No my mum died when I was younger.
He used to be the same with her..she used to be very anxious to do anything wrong just incase.

OP posts:
livefornaps · 02/08/2017 08:13

God people really love to pick ops apart at the moment, don't they?

It's your dad, I'd say taking a side dish was a nice gesture! And I'd want to leave by 9.30 too. Regardless, I cannot stand people who shout. Even if you do disagree, yelling at someone like that is awful. And it spoils what are meant to be otherwise pleasant occasions!

I'm not sure what advice to give you because it's really hard to change a long standing dynamic. I would just say keep calm and don't react - much like you would to a tantrumming toddler! To the point where you say "I'll come back to this conversation when you've calmed down".

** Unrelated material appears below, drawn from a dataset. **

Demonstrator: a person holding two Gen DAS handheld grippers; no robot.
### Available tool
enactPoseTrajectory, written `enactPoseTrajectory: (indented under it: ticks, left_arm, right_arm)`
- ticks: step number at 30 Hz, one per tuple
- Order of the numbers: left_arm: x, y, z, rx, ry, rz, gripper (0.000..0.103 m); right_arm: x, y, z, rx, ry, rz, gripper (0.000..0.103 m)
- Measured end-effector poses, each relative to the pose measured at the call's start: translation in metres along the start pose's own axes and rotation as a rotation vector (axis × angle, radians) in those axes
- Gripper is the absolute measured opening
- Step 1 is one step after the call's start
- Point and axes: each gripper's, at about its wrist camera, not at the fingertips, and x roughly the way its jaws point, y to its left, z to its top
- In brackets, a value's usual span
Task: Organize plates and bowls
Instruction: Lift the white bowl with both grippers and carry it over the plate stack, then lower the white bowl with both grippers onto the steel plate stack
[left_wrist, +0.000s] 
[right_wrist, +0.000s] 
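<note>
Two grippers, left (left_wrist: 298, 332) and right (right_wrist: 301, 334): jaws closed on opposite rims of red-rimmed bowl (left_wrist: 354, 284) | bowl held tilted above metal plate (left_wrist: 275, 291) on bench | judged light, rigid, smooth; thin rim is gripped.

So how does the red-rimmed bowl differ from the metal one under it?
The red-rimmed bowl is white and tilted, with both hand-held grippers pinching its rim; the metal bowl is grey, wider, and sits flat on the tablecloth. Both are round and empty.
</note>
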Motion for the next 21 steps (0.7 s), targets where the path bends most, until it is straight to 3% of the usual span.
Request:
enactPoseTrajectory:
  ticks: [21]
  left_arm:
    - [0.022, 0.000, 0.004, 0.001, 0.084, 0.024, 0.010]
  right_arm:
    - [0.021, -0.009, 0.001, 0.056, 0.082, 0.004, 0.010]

You have my sympathy - I know what it's like to go on day trips and the like with a grumpy old man where as long as we stick to what they've said all is okay but the slightest divergence can cause stress and shouting.

I also appreciate it is hard to handle when it's your own dad. We all have "coping strategies" for difficult adults we encounter but when it's your dad it's all too easy to slip into the parent/child dynamic and shout back like a teenager...!

NormaSmuff · 02/08/2017 08:14

i think most people would take offence if you just ship up with cauliflower cheese, you should told him first

Natanddogs · 02/08/2017 08:14

He is my only family I have left.
I want to feel like I still have family and when I was younger it was lovely.

OP posts:
Mothervulva · 02/08/2017 08:14

Fine to bring the cauliflower cheese- especially as it was tinned veg.
Why do you spend so much time with him?

MargotLovedTom1 · 02/08/2017 08:14

Don't see as much of him. Seriously.

NormaSmuff · 02/08/2017 08:15

how would you feel if you cooked and he turned up with his own side dish?